Em nível internacional, seguem os avanços. “Em 2004, recebi com alegria a manifestação da Organização Mundial de Saúde pedindo que se adote o princípio da precaução sobre os efeitos das radiações das ERBs, e que se evite o uso de celular por crianças”, diz a doutora.
O pesquisador do Laboratório de Comunicações da Engenharia Elétrica da Universidade Federal do Rio Grande do Sul (UFRGS), professor Álvaro Salles, garante que a radiação das três torres, próximas uma da outra, aumenta a exposição de quem vive ali perto.

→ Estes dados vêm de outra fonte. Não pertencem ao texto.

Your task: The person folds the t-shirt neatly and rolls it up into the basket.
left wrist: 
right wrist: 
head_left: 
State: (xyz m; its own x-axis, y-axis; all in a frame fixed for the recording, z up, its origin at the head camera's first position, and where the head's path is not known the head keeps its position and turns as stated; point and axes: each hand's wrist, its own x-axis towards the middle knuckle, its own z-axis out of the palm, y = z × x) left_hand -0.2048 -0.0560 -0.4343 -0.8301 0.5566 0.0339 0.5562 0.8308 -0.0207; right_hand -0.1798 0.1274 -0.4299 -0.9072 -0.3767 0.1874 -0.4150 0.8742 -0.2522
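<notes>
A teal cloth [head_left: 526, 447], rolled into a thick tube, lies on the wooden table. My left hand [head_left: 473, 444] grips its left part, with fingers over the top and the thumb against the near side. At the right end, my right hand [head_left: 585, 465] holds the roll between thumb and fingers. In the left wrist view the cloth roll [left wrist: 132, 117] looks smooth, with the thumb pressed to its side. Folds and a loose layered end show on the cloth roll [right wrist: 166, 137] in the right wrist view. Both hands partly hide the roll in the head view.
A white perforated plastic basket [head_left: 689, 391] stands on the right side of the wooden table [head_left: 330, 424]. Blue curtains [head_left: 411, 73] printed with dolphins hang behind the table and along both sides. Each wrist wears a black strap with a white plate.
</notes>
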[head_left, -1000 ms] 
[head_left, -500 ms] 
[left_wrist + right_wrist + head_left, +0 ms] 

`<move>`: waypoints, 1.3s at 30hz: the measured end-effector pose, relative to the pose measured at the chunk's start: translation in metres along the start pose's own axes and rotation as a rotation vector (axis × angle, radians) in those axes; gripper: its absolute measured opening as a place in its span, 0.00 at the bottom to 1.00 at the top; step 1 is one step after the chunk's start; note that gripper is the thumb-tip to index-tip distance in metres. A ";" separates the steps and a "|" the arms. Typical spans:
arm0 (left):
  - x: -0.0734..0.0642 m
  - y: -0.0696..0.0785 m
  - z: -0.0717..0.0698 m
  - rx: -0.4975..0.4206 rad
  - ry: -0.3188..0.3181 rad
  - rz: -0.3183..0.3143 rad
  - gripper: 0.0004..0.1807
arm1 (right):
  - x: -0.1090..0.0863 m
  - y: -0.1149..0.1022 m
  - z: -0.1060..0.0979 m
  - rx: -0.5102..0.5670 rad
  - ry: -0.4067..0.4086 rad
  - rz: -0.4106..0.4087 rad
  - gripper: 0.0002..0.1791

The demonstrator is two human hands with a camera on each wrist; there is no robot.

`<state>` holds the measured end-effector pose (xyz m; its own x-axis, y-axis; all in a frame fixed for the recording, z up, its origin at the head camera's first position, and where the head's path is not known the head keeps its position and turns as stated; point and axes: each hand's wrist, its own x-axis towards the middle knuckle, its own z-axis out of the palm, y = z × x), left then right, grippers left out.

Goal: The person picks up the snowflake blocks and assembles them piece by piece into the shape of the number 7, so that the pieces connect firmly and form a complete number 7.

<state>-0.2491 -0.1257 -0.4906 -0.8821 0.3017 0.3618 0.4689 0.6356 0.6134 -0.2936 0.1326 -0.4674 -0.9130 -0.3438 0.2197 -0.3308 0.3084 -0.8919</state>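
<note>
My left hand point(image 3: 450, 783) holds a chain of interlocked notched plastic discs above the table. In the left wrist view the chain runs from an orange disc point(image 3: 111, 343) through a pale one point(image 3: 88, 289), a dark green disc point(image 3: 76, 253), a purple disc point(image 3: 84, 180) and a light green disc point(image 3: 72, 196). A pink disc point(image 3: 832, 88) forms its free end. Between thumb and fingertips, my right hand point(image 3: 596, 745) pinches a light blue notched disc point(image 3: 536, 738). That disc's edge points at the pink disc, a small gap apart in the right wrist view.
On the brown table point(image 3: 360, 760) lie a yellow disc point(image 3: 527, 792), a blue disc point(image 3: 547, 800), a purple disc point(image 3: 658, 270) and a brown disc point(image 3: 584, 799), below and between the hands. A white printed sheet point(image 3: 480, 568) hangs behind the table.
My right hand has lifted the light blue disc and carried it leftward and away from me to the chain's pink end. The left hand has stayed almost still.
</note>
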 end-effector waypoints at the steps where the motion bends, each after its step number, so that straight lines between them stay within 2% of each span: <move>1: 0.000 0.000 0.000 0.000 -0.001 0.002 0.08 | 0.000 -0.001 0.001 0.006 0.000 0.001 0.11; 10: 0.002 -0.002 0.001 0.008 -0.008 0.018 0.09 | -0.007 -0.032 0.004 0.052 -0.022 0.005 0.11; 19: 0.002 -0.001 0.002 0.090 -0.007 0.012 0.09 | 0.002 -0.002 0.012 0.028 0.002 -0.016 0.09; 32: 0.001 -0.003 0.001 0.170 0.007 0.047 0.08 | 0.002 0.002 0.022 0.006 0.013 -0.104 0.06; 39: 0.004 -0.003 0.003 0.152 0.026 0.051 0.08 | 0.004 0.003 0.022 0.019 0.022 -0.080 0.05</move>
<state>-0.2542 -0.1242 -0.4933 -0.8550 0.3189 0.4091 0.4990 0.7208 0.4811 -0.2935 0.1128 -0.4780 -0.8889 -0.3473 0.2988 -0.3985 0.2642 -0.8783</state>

A representação dos moradores do Petrópolis está com a promotora Sandra Segura. Ela diz que recebeu dezenas de ações deste tipo nos últimos anos. A maioria das ERBs funciona sem licença ambiental. A Prefeitura exigiu que as operadoras se adequassem à legislação, mas isso ainda não aconteceu. O prazo esgotou-se em 30 de abril.
* Guilherme Kolling é jornalista em Porto Alegre, editor do site Ambiente Já.